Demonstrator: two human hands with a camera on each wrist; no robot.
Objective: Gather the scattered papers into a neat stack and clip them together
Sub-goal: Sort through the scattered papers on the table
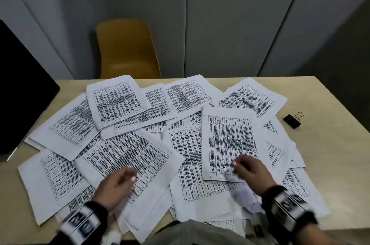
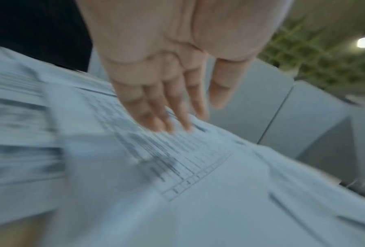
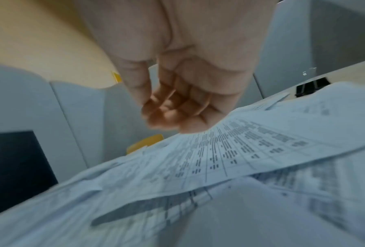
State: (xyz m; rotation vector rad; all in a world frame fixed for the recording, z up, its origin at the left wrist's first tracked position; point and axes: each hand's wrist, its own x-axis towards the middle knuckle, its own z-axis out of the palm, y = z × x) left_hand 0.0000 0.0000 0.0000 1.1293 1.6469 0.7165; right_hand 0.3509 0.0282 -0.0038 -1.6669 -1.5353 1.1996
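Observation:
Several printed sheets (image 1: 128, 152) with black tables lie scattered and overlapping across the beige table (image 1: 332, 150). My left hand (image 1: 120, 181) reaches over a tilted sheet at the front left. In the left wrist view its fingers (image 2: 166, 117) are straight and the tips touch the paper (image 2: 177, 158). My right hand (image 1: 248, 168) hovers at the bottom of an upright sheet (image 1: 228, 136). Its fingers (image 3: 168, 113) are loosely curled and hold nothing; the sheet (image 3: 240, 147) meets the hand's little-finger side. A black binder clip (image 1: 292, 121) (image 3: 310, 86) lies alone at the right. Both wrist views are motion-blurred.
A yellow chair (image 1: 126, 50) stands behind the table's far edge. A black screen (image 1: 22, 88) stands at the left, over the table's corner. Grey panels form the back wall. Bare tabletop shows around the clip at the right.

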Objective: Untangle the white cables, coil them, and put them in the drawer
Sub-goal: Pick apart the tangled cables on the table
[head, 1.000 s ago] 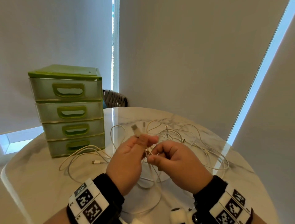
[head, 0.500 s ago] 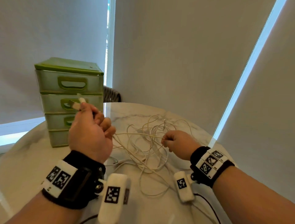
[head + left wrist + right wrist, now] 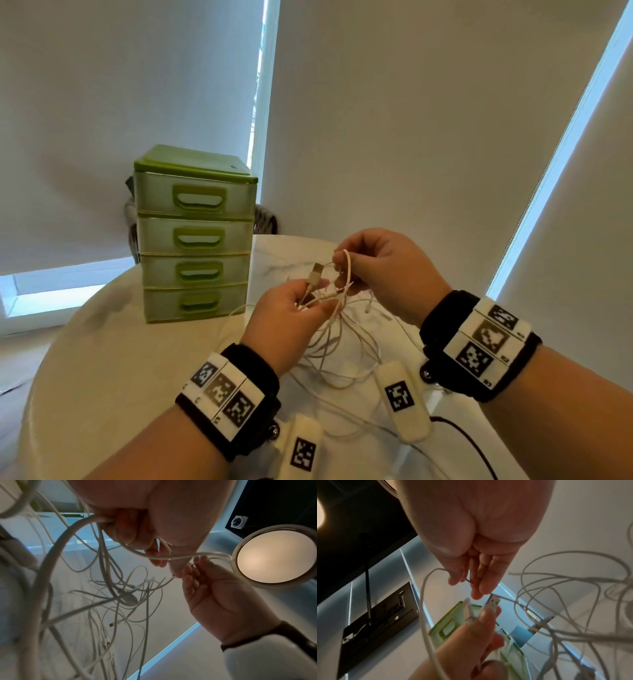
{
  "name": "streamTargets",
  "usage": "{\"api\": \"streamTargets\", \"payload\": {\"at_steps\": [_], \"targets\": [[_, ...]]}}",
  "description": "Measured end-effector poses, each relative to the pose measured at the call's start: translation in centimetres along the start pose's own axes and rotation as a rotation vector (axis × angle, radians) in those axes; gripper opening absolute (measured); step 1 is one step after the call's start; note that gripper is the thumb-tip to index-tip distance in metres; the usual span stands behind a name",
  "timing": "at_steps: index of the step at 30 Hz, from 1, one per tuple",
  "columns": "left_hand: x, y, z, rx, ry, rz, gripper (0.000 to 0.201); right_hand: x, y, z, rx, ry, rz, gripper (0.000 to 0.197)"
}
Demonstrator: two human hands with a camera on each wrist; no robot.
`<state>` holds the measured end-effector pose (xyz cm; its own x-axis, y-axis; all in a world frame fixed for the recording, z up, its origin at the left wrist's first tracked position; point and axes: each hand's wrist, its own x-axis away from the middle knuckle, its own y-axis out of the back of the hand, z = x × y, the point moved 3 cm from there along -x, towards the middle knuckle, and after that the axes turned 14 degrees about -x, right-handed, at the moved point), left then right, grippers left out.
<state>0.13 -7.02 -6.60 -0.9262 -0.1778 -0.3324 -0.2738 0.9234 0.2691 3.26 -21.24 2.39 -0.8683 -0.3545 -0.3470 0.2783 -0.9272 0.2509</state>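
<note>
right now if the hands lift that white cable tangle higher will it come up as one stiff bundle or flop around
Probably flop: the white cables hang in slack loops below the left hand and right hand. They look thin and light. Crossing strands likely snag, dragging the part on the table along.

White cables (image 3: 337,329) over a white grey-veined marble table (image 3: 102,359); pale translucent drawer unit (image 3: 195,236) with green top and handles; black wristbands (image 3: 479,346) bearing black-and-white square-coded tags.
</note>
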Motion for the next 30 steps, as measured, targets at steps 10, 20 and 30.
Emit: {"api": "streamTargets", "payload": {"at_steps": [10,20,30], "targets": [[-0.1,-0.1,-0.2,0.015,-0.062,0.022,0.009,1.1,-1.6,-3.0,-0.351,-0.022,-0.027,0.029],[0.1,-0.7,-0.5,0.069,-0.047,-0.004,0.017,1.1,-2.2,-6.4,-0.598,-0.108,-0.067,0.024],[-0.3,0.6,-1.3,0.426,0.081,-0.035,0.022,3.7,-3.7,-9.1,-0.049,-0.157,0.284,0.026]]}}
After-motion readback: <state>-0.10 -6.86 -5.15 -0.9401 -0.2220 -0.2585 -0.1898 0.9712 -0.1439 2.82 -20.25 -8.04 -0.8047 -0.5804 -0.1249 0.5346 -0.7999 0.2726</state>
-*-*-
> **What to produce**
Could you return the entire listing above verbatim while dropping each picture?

> **Exercise answer**
Demonstrator: two human hands with a camera on each wrist; no robot.
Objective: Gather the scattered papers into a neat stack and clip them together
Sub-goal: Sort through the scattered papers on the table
State: (xyz m; rotation vector rad; all in a world frame fixed for the recording, z up, its origin at the left wrist's first tracked position; point and axes: each hand's wrist, its own x-axis towards the middle knuckle, its own z-axis out of the palm, y = z × x) left_hand 0.0000 0.0000 0.0000 1.1293 1.6469 0.7165; right_hand 0.3509 0.0282 -0.0038 -1.6669 -1.5353 1.1996
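Observation:
Several printed sheets (image 1: 128, 152) with black tables lie scattered and overlapping across the beige table (image 1: 332, 150). My left hand (image 1: 120, 181) reaches over a tilted sheet at the front left. In the left wrist view its fingers (image 2: 166, 117) are straight and the tips touch the paper (image 2: 177, 158). My right hand (image 1: 248, 168) hovers at the bottom of an upright sheet (image 1: 228, 136). Its fingers (image 3: 168, 113) are loosely curled and hold nothing; the sheet (image 3: 240, 147) meets the hand's little-finger side. A black binder clip (image 1: 292, 121) (image 3: 310, 86) lies alone at the right. Both wrist views are motion-blurred.
A yellow chair (image 1: 126, 50) stands behind the table's far edge. A black screen (image 1: 22, 88) stands at the left, over the table's corner. Grey panels form the back wall. Bare tabletop shows around the clip at the right.
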
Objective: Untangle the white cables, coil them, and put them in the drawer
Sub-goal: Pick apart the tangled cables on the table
[head, 1.000 s ago] 
[head, 0.500 s ago] 
[head + left wrist + right wrist, now] 
{
  "name": "streamTargets",
  "usage": "{\"api\": \"streamTargets\", \"payload\": {\"at_steps\": [_], \"targets\": [[_, ...]]}}",
  "description": "Measured end-effector poses, each relative to the pose measured at the call's start: translation in centimetres along the start pose's own axes and rotation as a rotation vector (axis × angle, radians) in those axes; gripper opening absolute (measured); step 1 is one step after the call's start; note that gripper is the thumb-tip to index-tip distance in metres; the usual span stands behind a name",
  "timing": "at_steps: index of the step at 30 Hz, from 1, one per tuple",
  "columns": "left_hand: x, y, z, rx, ry, rz, gripper (0.000 to 0.201); right_hand: x, y, z, rx, ry, rz, gripper (0.000 to 0.197)"
}
Demonstrator: two human hands with a camera on each wrist; no robot.
`<state>` holds the measured end-effector pose (xyz cm; its own x-axis, y-axis; all in a world frame fixed for the recording, z up, its origin at the left wrist's first tracked position; point and axes: each hand's wrist, its own x-axis away from the middle knuckle, its own y-axis out of the back of the hand, z = x × y, the point moved 3 cm from there along -x, towards the middle knuckle, and after that the axes turned 14 degrees about -x, right-handed, at the moved point), left then right, grippers left out.
<state>0.13 -7.02 -6.60 -0.9262 -0.1778 -0.3324 -0.2738 0.9234 0.2691 3.26 -21.24 2.39 -0.8683 -0.3545 -0.3470 0.2783 -0.9272 0.2509</state>
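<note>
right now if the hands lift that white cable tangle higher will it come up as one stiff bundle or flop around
Probably flop: the white cables hang in slack loops below the left hand and right hand. They look thin and light. Crossing strands likely snag, dragging the part on the table along.

White cables (image 3: 337,329) over a white grey-veined marble table (image 3: 102,359); pale translucent drawer unit (image 3: 195,236) with green top and handles; black wristbands (image 3: 479,346) bearing black-and-white square-coded tags.
</note>
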Motion for the next 30 steps, as measured, targets at steps 10, 20 and 30.
Emit: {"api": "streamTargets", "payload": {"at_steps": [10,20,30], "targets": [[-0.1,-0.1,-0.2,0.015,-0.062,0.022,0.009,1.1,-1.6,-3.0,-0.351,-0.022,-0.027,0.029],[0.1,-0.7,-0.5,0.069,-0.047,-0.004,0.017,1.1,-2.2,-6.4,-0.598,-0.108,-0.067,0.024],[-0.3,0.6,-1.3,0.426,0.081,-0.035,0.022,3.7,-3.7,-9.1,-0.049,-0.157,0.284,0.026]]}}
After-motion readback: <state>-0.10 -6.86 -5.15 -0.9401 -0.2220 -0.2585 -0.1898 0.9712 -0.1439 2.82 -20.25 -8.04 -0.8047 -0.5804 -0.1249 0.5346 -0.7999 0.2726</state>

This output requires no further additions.